Thinh Phuc Vang
Thinh Phuc Vang

Reputation: 41

How to combine tkinter and turtle?

I have a part of codes like this

import turtle
turtle.bgcolor("green")
draw = turtle.Turtle()
draw.speed(1000000)
draw.hideturtle()
draw.pensize(3)
draw.color("white")

def Board (a, x, y, size):
    draw.pu()
    draw.goto(x, y)
    draw.pd()
    for i in range (0, 4):
        draw.forward(size)
        draw.right(90)

x =-40
y = -40
size = 40
for i in range (0, 10):
    for j in range (0, 10):
         Board (draw, x + j*size, y + i*size, size)

turtle.done()

And like this

import tkinter
import tkinter.messagebox
window = tkinter.Tk()
def Button_click ():
   tkinter.messagebox.showinfo("Game", "Tic Tac Toe")

button = tkinter.Button(window, text = "Play!", command = Button_click)
button.pack()
window.mainloop()

Since I'm trying to create a window with a button to enter the TicTacToe game (I haven't finished the rest, just only the board). Is there any way that I can do to combine both turtle and tkinter? Thank you

Upvotes: 2

Views: 20157

Answers (2)

R. Wayne
R. Wayne

Reputation: 407

I was playing with your code while cdlane was answering your question! As cdlane said I replaced "turtle" with "RawTurtle" and put your button on the same window as the canvas. I prefer using grid than pack when placing things because I feel like I have more control.

import tkinter
import turtle
import tkinter.messagebox

window = tkinter.Tk()

canvas = tkinter.Canvas(master = window, width = 800, height = 800)
canvas.grid(padx=2, pady=2, row=0, column=0, rowspan=10, columnspan=10) # , sticky='nsew')
#draw = turtle.Turtle()
draw = turtle.RawTurtle(canvas)

def Board(a, x, y, size):
    #draw.pu()
    draw.penup()
    draw.goto(x,y)
    #draw.pd()
    draw.pendown()
    for i in range (0, 4):
        draw.forward(size)
        draw.right(90)

def Board2():
    x =-40
    y = -40
    size = 40
    for i in range (0, 10):
        for j in range (0, 10):
            Board(draw, x + j*size, y + i*size, size)

def Button_click ():
    tkinter.messagebox.showinfo("Game", "Tic Tac Toe")

#button = tkinter.Button(window, text = "Play!", command = Button_click)
#button = Tk.Button(window, text = "Play!", command = Button_click)
#button.pack()
#
Play_Button = tkinter.Button(master = window, text ="Play!", command = Button_click)
Play_Button.config(bg="cyan",fg="black")
Play_Button.grid(padx=2, pady=2, row=0, column=11, sticky='nsew')
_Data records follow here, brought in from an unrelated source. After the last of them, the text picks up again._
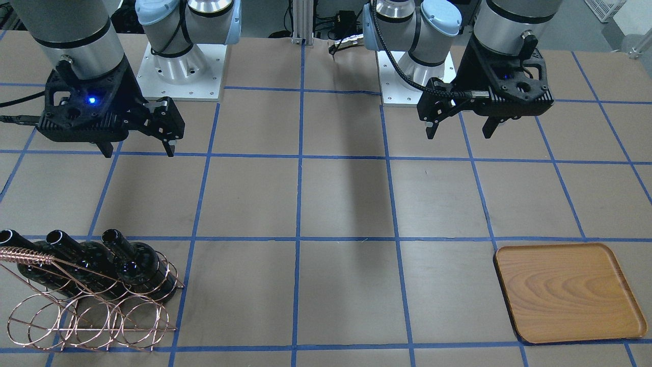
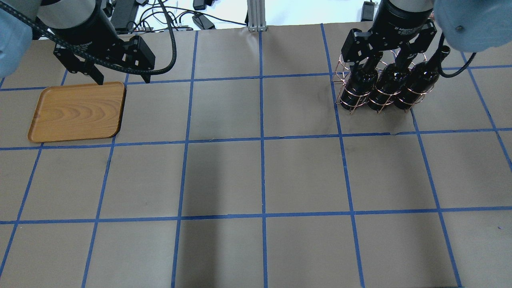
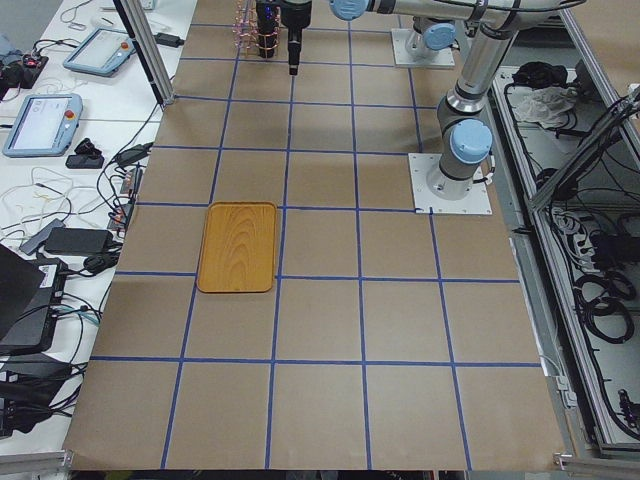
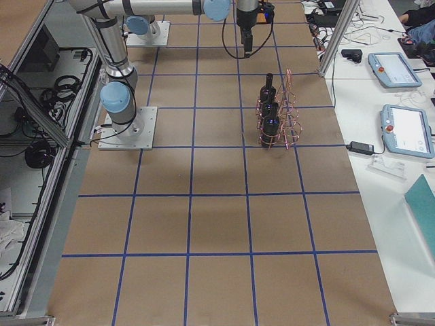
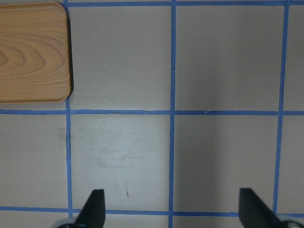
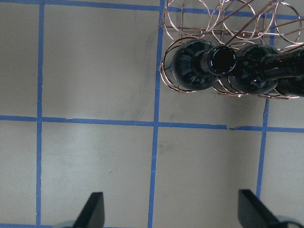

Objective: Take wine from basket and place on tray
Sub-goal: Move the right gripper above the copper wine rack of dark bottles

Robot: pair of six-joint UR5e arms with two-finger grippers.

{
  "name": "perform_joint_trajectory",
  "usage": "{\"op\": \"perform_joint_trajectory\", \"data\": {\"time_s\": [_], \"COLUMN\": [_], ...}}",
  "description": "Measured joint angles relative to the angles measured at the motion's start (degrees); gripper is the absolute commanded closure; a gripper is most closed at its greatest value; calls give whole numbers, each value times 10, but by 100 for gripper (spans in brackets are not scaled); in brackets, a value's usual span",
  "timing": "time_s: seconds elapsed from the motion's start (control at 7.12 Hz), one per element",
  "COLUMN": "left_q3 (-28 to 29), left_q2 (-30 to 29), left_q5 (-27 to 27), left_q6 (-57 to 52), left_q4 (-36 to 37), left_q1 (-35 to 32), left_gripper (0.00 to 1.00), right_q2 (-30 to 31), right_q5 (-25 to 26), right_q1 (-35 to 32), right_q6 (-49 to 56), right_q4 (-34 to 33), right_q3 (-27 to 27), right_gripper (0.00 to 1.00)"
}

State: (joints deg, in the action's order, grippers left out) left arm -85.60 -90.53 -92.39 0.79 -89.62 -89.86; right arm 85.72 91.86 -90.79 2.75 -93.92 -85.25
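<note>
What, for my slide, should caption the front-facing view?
Left hand and right hand open; three wine bottles in the basket; tray bare.

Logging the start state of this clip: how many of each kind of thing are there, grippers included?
Wine bottles: 3
Basket: 1
Tray: 1
Grippers: 2, left gripper and right gripper
Total: 7
</note>
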Motion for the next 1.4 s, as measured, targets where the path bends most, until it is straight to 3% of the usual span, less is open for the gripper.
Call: {"op": "perform_joint_trajectory", "data": {"time_s": [1.12, 1.4], "left_q3": [1, 0], "left_q2": [19, 19], "left_q5": [25, 25], "left_q6": [-2, -2], "left_q4": [-9, -9], "left_q1": [-31, -31], "left_gripper": [0, 0], "right_q2": [16, 15], "right_q5": [0, -7], "right_q1": [10, 35], "right_q6": [2, 59], "right_q4": [3, -4], "right_q3": [1, 1], "right_gripper": [0, 0]}}
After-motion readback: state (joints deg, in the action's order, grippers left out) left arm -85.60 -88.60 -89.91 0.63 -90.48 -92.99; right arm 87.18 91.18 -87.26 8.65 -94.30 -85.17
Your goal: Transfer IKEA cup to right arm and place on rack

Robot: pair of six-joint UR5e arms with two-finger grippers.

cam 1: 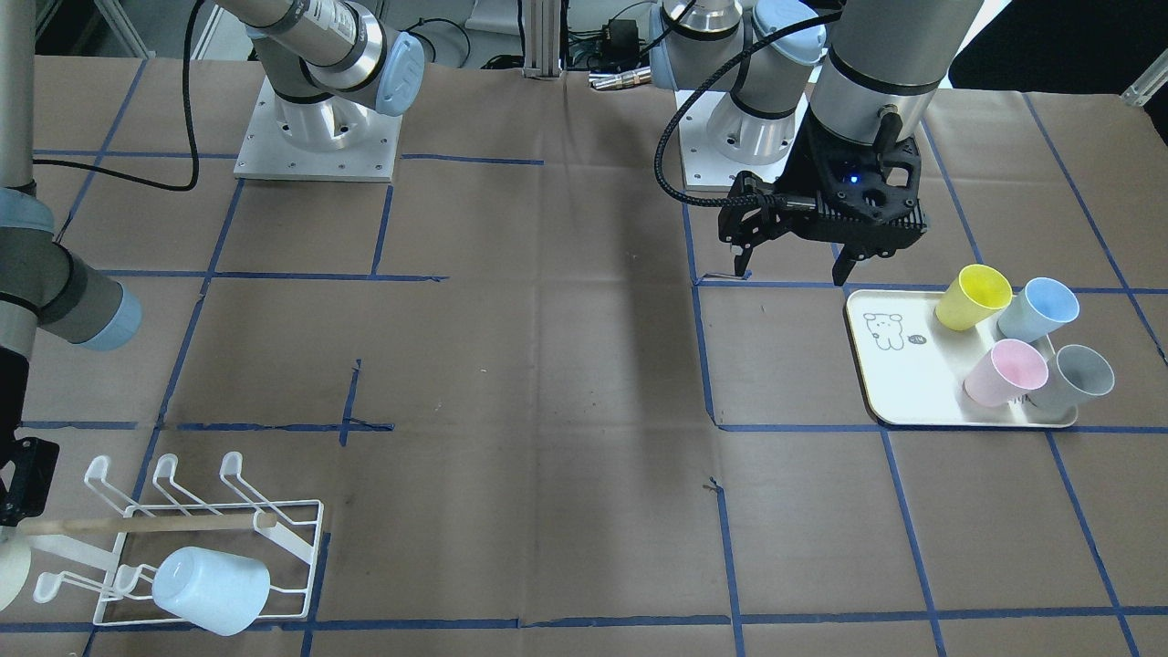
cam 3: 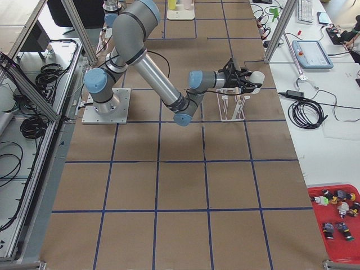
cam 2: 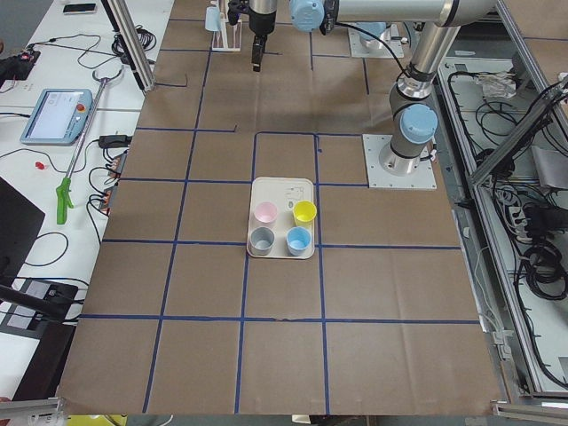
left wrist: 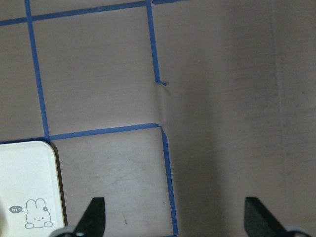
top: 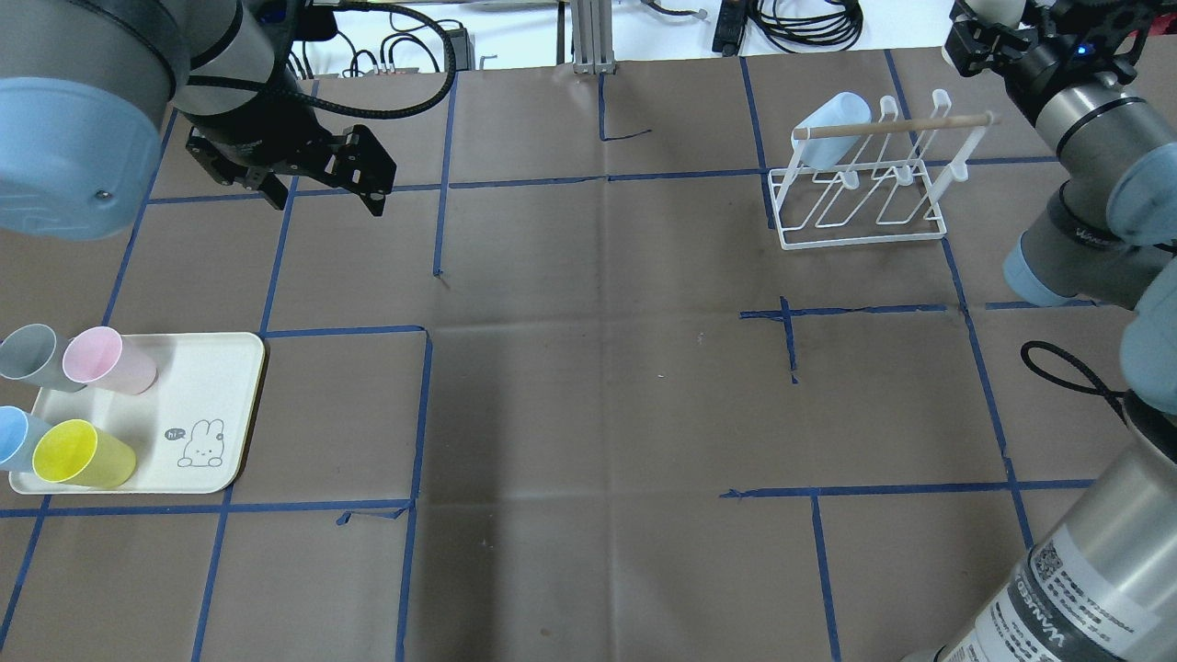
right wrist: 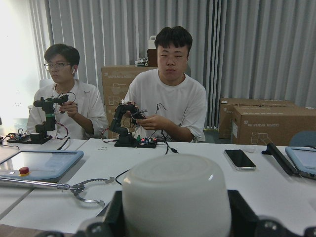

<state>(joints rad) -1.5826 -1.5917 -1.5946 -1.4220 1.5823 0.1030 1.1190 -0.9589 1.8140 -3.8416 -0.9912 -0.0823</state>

Board_Button = tkinter.Button(master = window, text ="Draw_Board", command = Board2)
Board_Button.config(bg="cyan",fg="black")
Board_Button.grid(padx=2, pady=2, row=1, column=11, sticky='nsew')
#
window.mainloop()

Upvotes: 1

cdlane
cdlane

Reputation: 41872

Yes. Python turtle operates in two modes, standalone and embedded in a larger tkinter program. Instead of Turtle and Screen, when using turtle embedded, you work with RawTurtle, TurtleScreen and optionally ScrolledCanvas. You build your tkinter interface as needed, using a Canvas to contain your turtle graphics. You can find examples of embedding turtle in tkinter by searching SO for RawTurtle.